L’inspecteur Geist est chargé d’enquêter sur une série de meurtres qui visent des robots parmi les plus puissants de la planète ainsi que des humains membres de la commission Bora. Lui-même un robot appartenant à Europol, Geist n’arrive pas à découvrir si un humain ou un robot est à l’origine de ces crimes qui ébranlent le monde. S’agirait-il d’assassinats politiques, fanatiques, sectaires?
C’est que les robots, prétendument incapables de causer du tort à un être humain grâce à des programmes de protection sophistiqués, sont devenus des citoyens à part entière et ils jouent de plus en plus de rôles dans la société. Ils travaillent, occupent des postes importants, ont leurs propres logements, se marient, adoptent des enfants, ressentent des émotions humaines, même s’ils ne comprennent pas nécessairement tout ce qui leur arrive (est-ce qu’un humain le sait vraiment lui-même d’ailleurs?). Le «racisme» est omniprésent et l’humain tente, plus ou moins bien, de s’adapter à la situation.

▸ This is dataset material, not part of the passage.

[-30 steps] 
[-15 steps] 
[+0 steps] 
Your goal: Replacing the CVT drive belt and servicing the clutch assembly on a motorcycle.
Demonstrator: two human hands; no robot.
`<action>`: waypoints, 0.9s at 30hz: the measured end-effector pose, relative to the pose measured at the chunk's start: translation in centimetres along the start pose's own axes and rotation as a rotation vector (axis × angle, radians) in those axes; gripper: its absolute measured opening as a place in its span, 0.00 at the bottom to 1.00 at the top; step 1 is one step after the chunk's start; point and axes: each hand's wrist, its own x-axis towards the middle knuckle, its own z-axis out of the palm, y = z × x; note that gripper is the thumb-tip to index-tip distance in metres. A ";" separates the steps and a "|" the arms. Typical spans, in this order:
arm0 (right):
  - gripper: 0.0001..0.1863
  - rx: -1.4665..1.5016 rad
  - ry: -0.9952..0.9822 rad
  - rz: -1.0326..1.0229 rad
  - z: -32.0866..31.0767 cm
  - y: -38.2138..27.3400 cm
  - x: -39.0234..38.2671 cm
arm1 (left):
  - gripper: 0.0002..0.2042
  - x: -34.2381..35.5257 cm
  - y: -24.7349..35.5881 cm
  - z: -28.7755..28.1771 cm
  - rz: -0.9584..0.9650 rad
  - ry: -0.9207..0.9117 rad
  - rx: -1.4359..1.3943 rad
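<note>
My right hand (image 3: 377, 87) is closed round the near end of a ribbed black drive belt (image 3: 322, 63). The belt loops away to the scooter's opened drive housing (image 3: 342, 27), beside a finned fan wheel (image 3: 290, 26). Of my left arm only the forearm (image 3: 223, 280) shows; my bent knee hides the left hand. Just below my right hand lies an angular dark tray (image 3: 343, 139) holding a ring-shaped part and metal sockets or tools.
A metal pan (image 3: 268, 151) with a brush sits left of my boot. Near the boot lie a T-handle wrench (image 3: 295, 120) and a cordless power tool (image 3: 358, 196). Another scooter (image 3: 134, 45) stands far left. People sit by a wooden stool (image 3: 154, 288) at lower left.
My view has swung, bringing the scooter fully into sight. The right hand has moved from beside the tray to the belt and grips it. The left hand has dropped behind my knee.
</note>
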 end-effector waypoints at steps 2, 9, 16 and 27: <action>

Le suspense se construit d’un tome à l’autre dans une trame dramatique bien calculée. En peu de pages, on s’attache à l’inspecteur Geist et aux autres robots de son calibre qu’il rencontre dans le cadre de son enquête. On se range, presque naturellement, du côté des robots et de leurs créateurs. Geist, à la manière de tout inspecteur qui se respecte, présente lui-même une aura mélancolique et mystérieuse et on tentera de sonder les confins de son «âme» au fur et à mesure que son enquête avance.
Ce manga à la fois polar noir et récit de science-fiction prend un ton lyrique, introspectif. Urasawa sait toutefois opposer cette langueur à des moments débordants d’action et jouer avec toute une gamme d’émotions pour faire réagir et interagir ses personnages, ce qui donne à la série un rythme tout à fait intéressant. Le dessin impeccable, la mise en page et la narration étant de facture assez classique, les œuvres d’Urasawa constituent une bonne initiation pour les nouveaux venus au manga; ses scénarios haletants assurent son intérêt chez les habitués du genre.
L’incursion d’Urasawa dans le monde de Tezuka est réussie. N’est-ce pas le propre des bons remakes d’ajouter de la profondeur à une histoire classique?